### DIRECTIONS FOR THIS TASK:
Your answer must be every line of the data that contains "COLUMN".

### DATA SECTION:

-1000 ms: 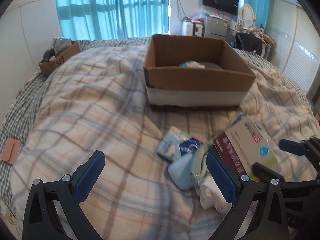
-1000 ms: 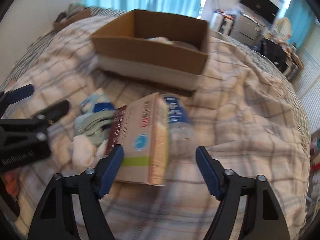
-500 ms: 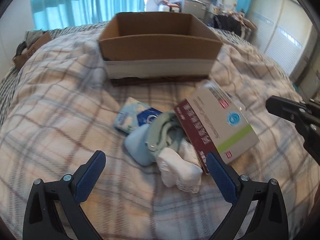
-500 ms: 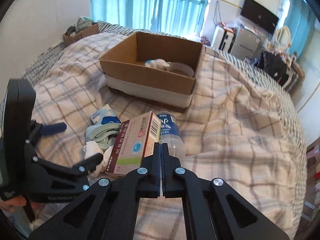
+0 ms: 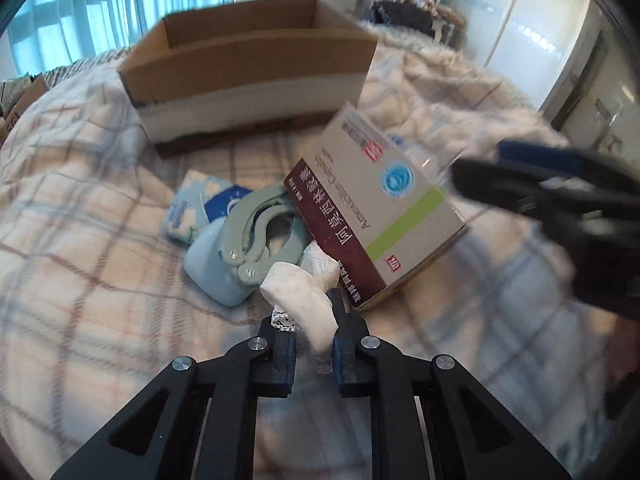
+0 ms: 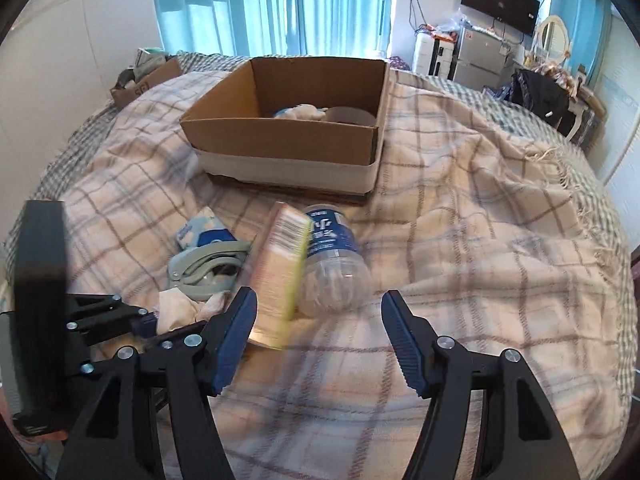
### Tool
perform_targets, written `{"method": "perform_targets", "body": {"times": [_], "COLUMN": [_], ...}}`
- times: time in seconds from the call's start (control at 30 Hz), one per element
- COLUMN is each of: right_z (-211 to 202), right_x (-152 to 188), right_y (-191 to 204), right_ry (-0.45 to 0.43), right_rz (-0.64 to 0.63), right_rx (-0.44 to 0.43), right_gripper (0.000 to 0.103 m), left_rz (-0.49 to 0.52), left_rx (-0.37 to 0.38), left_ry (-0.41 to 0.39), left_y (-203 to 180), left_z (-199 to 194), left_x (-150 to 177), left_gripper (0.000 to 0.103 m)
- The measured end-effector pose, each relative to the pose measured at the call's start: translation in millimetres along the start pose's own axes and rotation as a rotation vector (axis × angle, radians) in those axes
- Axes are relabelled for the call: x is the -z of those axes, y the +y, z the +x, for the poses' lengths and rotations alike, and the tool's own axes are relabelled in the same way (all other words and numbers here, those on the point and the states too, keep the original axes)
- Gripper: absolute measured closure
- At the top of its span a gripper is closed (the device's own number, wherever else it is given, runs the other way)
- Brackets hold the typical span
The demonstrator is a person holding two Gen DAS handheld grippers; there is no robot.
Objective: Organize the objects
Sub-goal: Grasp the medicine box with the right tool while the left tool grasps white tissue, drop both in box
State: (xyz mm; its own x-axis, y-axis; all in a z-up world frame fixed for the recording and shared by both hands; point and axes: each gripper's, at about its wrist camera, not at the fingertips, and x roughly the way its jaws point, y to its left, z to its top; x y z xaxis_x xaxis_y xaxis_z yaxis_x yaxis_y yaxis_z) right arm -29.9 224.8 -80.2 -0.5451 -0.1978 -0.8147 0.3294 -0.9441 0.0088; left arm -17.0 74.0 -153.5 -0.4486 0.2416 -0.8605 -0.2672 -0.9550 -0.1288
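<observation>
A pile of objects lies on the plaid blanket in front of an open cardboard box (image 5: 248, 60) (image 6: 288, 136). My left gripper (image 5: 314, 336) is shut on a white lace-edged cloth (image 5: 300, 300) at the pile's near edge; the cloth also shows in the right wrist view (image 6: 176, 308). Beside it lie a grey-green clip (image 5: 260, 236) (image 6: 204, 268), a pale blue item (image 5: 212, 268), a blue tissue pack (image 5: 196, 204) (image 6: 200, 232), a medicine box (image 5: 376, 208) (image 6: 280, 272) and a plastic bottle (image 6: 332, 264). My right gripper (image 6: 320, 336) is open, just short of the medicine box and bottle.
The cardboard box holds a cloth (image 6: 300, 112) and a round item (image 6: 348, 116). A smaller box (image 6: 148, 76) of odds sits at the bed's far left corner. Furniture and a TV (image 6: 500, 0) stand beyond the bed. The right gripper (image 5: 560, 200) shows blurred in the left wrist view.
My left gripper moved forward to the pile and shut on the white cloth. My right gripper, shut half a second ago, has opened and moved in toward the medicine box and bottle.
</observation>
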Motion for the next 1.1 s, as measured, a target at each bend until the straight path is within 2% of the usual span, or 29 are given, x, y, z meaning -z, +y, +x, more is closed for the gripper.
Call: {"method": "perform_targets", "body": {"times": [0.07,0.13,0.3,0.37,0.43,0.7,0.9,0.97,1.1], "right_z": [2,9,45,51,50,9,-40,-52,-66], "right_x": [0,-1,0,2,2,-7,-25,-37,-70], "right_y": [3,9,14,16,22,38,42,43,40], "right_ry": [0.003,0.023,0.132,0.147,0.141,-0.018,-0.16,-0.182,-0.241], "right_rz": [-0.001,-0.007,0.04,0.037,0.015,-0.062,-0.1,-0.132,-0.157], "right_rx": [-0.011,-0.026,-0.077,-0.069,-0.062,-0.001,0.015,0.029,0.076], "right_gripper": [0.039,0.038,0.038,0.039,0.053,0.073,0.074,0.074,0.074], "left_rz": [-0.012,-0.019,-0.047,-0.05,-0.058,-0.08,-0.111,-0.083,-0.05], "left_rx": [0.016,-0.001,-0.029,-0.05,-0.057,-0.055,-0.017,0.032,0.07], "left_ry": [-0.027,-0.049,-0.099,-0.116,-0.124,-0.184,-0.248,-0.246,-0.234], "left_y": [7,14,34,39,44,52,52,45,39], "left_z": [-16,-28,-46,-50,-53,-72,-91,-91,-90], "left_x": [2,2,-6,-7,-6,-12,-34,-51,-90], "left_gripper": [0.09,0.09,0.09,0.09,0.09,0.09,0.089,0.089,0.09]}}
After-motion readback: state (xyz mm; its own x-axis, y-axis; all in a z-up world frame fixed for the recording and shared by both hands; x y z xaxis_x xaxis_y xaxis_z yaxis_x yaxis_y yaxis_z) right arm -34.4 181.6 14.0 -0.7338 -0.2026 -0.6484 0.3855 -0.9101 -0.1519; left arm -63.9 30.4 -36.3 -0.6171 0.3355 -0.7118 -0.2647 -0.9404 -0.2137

### ANSWER SPACE:
perform_targets, written `{"method": "perform_targets", "body": {"times": [_], "COLUMN": [_], ...}}`
- COLUMN is each of: right_z (-211 to 202), right_x (-152 to 188), right_y (-191 to 204), right_ry (-0.45 to 0.43), right_rz (-0.64 to 0.63), right_rx (-0.44 to 0.43), right_gripper (0.000 to 0.103 m), left_rz (-0.49 to 0.52), left_rx (-0.37 to 0.38), left_ry (-0.41 to 0.39), left_y (-203 to 180), left_z (-199 to 194), left_x (-150 to 177), left_gripper (0.000 to 0.103 m)

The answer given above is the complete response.